Seule une femme brune restait complètement
amorphe, sans réaction, alors que des exclamations fusaient, un groupe
de lycéens découvrant les gratte-ciels mythiques pour la première fois.
Immobile, son visage blafard restait obstinément vissé sur l’appui-tête
devant elle, indifférente à l’agitation, aux cris, à tout.
Lorsque
le bus se gara à son emplacement de la station de Manhattan, terminus
de ce long voyage, elle ne bougea pas plus et reste assise jusqu’à ce
que tous les passagers aient déserté le long véhicule. Alors seulement
elle se leva en retenant un gémissement ; elle marcha pesamment jusqu’à
la porte et inclina la tête devant le chauffeur, un asiatique maigrichon
qui la salua gravement en touchant sa casquette sombre.
Sa
valise à roulettes était posée sur le quai, seul bagage encore présent ;
les arrivants et leurs comités d’accueil étaient partis depuis
plusieurs minutes. Elle était seule. Douloureusement seule encore une
fois. Sans envie, sans raison de se battre. Sans paraître se rendre
compte de la pluie qui d’ailleurs était en passe de s’arrêter, elle
saisit la poignée de sa valise ; alors seulement, comme si elle
émergeait d’un rêve éveillé aux allures de cauchemar, elle regarda
autour d’elle d’un œil morne.
CHAPITRE UN : L’arrivée
Vendredi 1er novembre 2013. Manhattan.
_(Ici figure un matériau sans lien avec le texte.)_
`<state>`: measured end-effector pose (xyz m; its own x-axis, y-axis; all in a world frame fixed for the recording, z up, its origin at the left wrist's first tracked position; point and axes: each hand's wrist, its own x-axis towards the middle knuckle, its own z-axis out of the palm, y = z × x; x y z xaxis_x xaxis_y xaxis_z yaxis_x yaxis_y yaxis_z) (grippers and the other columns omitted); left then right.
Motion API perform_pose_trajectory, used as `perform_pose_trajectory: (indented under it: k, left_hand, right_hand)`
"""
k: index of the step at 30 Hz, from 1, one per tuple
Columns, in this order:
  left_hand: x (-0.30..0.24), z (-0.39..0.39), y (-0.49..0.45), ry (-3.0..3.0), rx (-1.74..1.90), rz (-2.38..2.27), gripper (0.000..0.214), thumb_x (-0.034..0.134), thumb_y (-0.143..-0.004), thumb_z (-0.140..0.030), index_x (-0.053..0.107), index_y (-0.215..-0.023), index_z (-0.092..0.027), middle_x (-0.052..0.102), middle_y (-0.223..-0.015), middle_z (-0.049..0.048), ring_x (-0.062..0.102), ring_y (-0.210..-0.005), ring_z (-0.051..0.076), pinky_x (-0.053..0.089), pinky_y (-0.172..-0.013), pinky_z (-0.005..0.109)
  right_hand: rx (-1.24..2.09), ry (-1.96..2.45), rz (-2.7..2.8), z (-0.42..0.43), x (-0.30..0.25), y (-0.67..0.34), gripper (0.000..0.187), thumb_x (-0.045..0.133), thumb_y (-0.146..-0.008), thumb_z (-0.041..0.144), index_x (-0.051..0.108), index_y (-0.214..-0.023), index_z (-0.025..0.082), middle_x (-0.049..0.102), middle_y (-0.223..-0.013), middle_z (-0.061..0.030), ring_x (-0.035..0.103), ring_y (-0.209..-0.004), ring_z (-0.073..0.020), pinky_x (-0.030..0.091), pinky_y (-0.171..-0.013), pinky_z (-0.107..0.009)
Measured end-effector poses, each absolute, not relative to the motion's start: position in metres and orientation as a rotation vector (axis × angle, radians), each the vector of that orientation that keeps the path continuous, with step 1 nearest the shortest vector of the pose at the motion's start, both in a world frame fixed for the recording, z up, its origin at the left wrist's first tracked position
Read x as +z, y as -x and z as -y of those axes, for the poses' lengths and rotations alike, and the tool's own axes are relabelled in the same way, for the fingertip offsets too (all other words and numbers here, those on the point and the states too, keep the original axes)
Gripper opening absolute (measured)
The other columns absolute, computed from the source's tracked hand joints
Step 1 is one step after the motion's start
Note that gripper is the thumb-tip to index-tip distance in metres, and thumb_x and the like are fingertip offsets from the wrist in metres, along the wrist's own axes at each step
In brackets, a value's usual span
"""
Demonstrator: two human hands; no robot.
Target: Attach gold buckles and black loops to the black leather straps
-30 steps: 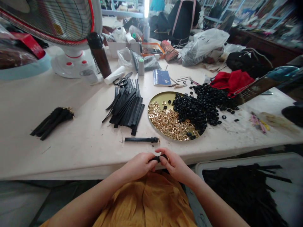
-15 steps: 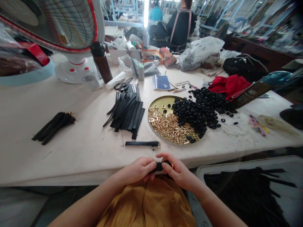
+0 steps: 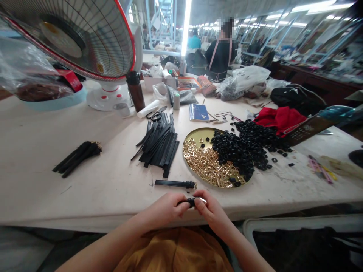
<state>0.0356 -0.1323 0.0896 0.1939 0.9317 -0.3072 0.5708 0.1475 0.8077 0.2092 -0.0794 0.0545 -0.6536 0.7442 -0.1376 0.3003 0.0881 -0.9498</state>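
My left hand [image 3: 167, 208] and my right hand [image 3: 211, 212] meet at the near table edge, both pinched on a short black strap [image 3: 188, 202] with a gold buckle end at my right fingertips. Just beyond them a finished black strap [image 3: 175, 184] lies flat on the table. A round gold tray [image 3: 198, 135] holds several gold buckles [image 3: 208, 166] and a heap of black loops [image 3: 241, 145] that spills onto the table. A pile of loose black straps [image 3: 160, 141] lies left of the tray.
A bundle of black straps [image 3: 77, 158] lies at the left. A large fan [image 3: 85, 37], a dark bottle [image 3: 135, 90], scissors [image 3: 154, 114], a blue booklet [image 3: 199, 112] and red cloth [image 3: 279, 117] stand further back. A bin of black straps [image 3: 306, 249] sits lower right. A person works at the far end.
The view has tilted up, so the table sits lower in frame. My hands have risen from my lap to the table edge, still working the same strap between them.
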Motion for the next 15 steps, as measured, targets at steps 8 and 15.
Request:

Greenwich Village. Dix heures du matin.
Vendredi 1er novembre 2013. Manhattan. Greenwich Village. Dix heures du matin.
Trempée
jusqu’aux os et couverte de sueur, je bus le restant d’eau de ma
réserve dorsale en arrivant au bas de mon immeuble. Le temps était gris
et humide mais, exceptionnellement doux pour la saison aux dires des
New-Yorkais. Je remontai dans le studio sous les combles après un peu
moins de deux heures de footing. Quelques jours plus tôt j’avais racheté
des poignets et des chevilles lestés pour compléter mon équipement
sportif, et la fatigue induite par leur poids était conséquente ; mais
dédaignant le petit ascenseur, je grimpai résolument l’escalier.
Il
m’avait fallu racheter tout ce qui me manquait comme équipement de
sport dès que j’avais eu du travail ; j’étais partie début août de Miami
sans avoir une seule minute pour préparer mes bagages.
Je me
suis déshabillée, épuisée mais l’esprit en paix comme toujours après un
gros effort physique. J’ai bu un demi-litre d’eau et suis allée dans la
salle d’eau vert amande qui sentait encore la peinture. La grande douche
italienne était l’élément de luxe dans ce studio de trente mètres
carrés en soupente, équipé par ailleurs d’une cuvette de WC, d’un évier
et d’un petit frigo hors d’âge mais repeint couleur bronze qui
fonctionnait encore. Ouais ! J’ai connu mieux, mais surtout bien pire
aussi ; le studio est propre et chaleureux, je suis en bonne santé ; il
me manque seulement... Jason.
Sous le jet d’eau réglé
presque froid je me suis remémoré cette fin de journée terrible, trois
mois plus tôt, où j’avais tué deux hommes.
Anita et Cléa étaient
arrivées en même temps qu’une équipe d’urgence, grâce à Callie qui leur
avait expliqué la situation (elle était au téléphone avec Jason quand il
avait été attaqué ; elle avait tout entendu et avait aussitôt appelé
Anita sur une autre ligne). Les flics n’allaient arriver que trois
minutes plus tard, assez de temps pour qu’Anita m’escamote. Laissant
Cléa s’occuper de Jason avec ses collègues urgentistes, Anita m’avait
aidée à me relever pour m’envelopper dans une couverture de survie –
j’étais en bikini et couverte de sang – avant de me conduire dans sa
voiture.
Puis elle a roulé lentement hors de la zone du crime qui
allait être investie par la Miami PD. Mes oreilles se sont mises à
siffler et j’ai recommencé à entendre en premier le bruit du moteur, un
bon gros V8 Ford. Puis Anita s’est garée et s’est tournée vers moi, me
soupesant d’un œil chargé d’inquiétude.
— Tu m’entends ? Steph, dis-moi quelque chose.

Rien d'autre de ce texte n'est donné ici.